Wondering how the Republican tax "reform" plan started getting positive numbers? It may have been because the "liberal" media kept parroting right-wing talking points about thousand-dollar bonuses, which were a) not given to all workers by all corporations and b) pale next to the windfall those corporations are going to get. The bad news? When you refuse to pay workers what they're worth for so long, a thousand-dollar bonus will feel like manna from heaven, rather than a small pile of money that'll be gone in two weeks. The good news? Only around 25% of Americans seem to be noticing a tax cut in their paychecks, and that number maps too easily onto my old saw that 25% of the electorate is insane. Remember when President Obama got a tax cut designed not to be noticed into your paycheck? Remember how the 2010 midterms went for him?
On the other hand, Ronald Brownstein at The Atlantic suggests that Democrats will fumble away their chance to take back Congress by "fail(ing) to effectively challenge the GOP claim that its tax-cut plan is benefiting average families." We're seeing a little evidence Democrats understand this -- ads supporting Sens. McCaskill and Donnelly mention the probability that tax-cuts-for-the-rich will lead to Medicare cuts for seniors -- but, gosh, the reality we've described above (people not seeing bigger paychecks, small bonuses spent and forgotten) should be fairly compelling, too. I'd shoot an ad with a bunch of bloodhounds looking for tax cuts. Hey, it worked for Mitch McConnell against Dee Huddleston in 1984.
Democrats formally introduce the resolution of disapproval aiming to overturn the FCC's recent net neutrality repeal, and the corporate lobbyists have already begun their whining. Dig the "Broadband for America" group's asinine assertion that "such a significant policy issue should (not) be decided by an obscure legislative device that bypasses congressional debate and important input from the public." They sure didn't complain when Republicans used that very same "obscure legislative device" to repeal FCC consumer internet privacy protections, and they didn't defend "important input from the public" when the FCC came out and said it ignored most of the public comments it got, so Broadband for America, whoever they are, can drink a big glass of STFU.
The U.S. Geological Survey plans to eliminate its Biological Survey Unit, which costs a mere $1.6 million annually (out of a $4 trillion-plus budget!) and keeps over a million plant and animal specimens. Civilizations do not do this; sick, immoral, and decadent societies do this, and the more they say they're doing it for the coal miner in West Virginia or the single mother in Detroit -- who do both benefit from research on plants and animals in America -- the sicker, more immoral, and more decadent they become. And only truly sick individuals like Newt Gingrich say some billionaire could do it if it's that important, like only billionaires can do important things. We do it, as Americans, because we do important things.
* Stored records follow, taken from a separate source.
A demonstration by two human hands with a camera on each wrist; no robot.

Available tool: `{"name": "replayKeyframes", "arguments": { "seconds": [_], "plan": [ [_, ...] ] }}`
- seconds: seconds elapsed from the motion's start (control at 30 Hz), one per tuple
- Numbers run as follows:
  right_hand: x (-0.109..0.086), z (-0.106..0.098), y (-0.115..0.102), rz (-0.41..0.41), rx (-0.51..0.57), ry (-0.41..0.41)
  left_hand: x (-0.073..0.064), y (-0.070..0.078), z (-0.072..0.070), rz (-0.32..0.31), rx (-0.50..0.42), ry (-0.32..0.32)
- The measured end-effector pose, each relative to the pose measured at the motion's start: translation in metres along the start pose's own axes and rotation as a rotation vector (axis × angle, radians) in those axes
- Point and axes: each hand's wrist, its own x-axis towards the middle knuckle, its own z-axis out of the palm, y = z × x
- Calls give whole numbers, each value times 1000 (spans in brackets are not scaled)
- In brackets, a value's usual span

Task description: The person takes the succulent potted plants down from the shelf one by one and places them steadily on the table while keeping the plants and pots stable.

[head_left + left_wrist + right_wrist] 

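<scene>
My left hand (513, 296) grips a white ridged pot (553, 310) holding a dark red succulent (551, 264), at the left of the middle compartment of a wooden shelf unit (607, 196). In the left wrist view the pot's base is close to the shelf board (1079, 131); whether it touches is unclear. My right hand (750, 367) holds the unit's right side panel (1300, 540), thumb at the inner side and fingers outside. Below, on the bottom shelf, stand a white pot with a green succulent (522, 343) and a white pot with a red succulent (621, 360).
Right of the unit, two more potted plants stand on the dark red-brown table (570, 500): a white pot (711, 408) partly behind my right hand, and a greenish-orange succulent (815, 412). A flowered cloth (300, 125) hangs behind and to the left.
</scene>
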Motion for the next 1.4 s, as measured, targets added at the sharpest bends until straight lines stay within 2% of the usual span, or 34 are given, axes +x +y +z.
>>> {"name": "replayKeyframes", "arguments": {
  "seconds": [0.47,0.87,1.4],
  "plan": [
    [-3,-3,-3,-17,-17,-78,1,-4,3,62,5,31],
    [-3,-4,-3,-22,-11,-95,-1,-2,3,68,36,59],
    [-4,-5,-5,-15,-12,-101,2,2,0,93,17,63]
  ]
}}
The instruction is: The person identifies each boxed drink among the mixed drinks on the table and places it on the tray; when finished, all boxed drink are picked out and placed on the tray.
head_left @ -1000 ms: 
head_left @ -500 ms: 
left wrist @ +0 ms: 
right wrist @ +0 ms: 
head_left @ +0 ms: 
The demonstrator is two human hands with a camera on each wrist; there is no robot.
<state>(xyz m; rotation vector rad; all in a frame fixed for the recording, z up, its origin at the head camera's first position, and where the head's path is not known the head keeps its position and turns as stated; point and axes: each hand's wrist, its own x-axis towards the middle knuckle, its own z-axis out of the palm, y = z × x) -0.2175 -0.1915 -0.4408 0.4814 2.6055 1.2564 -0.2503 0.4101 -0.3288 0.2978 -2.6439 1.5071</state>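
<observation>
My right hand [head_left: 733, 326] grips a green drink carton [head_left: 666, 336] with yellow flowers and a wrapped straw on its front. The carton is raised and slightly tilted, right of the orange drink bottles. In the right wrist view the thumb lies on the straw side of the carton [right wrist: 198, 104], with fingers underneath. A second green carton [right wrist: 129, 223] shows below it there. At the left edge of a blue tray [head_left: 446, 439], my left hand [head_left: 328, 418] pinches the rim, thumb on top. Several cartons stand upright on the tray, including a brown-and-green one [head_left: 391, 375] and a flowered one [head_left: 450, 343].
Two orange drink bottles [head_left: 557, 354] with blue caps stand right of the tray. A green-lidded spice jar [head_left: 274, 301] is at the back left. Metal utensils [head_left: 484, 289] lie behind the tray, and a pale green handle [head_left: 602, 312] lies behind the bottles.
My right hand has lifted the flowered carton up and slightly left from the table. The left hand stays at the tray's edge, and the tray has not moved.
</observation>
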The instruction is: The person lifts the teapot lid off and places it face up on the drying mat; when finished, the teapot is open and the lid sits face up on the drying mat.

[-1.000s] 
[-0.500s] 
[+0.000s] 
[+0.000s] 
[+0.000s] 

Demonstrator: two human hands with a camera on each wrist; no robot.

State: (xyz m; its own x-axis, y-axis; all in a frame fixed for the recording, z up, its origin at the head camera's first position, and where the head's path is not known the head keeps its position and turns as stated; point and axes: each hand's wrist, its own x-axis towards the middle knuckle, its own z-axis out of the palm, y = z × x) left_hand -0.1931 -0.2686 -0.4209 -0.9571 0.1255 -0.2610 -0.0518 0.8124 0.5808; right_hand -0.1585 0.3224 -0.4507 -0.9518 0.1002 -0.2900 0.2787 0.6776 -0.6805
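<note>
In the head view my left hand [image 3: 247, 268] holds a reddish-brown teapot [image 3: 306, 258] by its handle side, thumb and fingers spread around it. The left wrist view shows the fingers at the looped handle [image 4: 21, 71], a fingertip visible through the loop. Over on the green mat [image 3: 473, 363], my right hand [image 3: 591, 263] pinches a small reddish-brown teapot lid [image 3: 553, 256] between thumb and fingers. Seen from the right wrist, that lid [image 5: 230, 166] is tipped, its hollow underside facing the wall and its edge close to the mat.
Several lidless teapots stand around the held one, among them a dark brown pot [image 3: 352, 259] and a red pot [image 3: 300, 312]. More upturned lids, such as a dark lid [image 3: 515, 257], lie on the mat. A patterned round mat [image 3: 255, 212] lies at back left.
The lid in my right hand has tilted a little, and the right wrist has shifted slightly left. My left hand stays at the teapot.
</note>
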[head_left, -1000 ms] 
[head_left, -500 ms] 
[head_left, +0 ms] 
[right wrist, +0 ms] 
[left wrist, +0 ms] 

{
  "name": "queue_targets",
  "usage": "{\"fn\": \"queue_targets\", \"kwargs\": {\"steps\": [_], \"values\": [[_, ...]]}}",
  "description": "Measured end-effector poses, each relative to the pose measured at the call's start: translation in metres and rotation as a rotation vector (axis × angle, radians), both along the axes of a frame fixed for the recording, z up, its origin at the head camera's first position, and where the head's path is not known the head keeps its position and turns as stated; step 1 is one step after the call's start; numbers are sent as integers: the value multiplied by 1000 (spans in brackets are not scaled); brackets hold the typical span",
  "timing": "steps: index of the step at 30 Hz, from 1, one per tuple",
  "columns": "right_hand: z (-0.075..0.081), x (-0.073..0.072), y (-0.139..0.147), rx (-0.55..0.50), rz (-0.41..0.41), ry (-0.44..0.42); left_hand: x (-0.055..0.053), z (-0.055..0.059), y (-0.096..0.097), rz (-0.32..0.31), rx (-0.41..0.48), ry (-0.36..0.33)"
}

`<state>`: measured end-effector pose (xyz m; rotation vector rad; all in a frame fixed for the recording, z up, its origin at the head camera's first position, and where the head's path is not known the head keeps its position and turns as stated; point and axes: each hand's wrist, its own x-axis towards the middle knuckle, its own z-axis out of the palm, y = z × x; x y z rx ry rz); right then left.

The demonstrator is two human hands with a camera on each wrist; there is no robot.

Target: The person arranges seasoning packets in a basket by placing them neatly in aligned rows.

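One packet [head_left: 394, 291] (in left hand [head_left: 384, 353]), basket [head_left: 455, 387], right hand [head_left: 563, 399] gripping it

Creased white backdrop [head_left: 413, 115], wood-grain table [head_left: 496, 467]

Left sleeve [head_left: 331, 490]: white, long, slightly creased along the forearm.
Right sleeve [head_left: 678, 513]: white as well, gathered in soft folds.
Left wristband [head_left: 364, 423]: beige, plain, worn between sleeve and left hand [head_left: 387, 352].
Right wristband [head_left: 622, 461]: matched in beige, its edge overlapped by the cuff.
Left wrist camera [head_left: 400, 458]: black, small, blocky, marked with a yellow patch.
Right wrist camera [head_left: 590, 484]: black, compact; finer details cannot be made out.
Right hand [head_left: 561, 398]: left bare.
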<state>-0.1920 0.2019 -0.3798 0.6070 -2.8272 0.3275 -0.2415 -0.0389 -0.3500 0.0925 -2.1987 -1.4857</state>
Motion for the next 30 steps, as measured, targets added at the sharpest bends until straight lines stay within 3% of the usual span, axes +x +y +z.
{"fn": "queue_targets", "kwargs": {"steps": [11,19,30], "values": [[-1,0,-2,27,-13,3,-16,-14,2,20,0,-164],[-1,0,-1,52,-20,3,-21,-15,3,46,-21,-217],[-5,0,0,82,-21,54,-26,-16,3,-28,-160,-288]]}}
In case you were wondering, no, we shouldn't deprive gun owners of due process rights just because the President gets frustrated with having to think hard about things that require hard thinking. We have preserved due process rights over the centuries precisely to prevent governments like this one from becoming too powerful, but sadly I bet a lot of the President's votaries agreed with him, even the biggest gun-lovers among them (who, after all, always think it's those other people who deserves to have their rights violated). Being civilized is hard work. It's supposed to be hard work. And folks who don't like doing the hard work should go live in a police state. It's that simple.
Finally, notorious right-wing gasbag Erick Erickson says Parkland high school student David Hogg is a "bully." Our Glorious Elites, feeling "bullied" by high school students! And dig how they suggest that anyone who proposes a boycott is a "bully" -- where's their love for the "free" market? And dig how Mr. Erickson says "(h)igh school kids are not people we should take seriously on any subject," as if that's not profoundly elitist, and thus also anti-American! Our Glorious Elites do nothing, ever, but bully the people, and then pretend they're the victims when the people finally push back. May God have mercy on their immortal souls.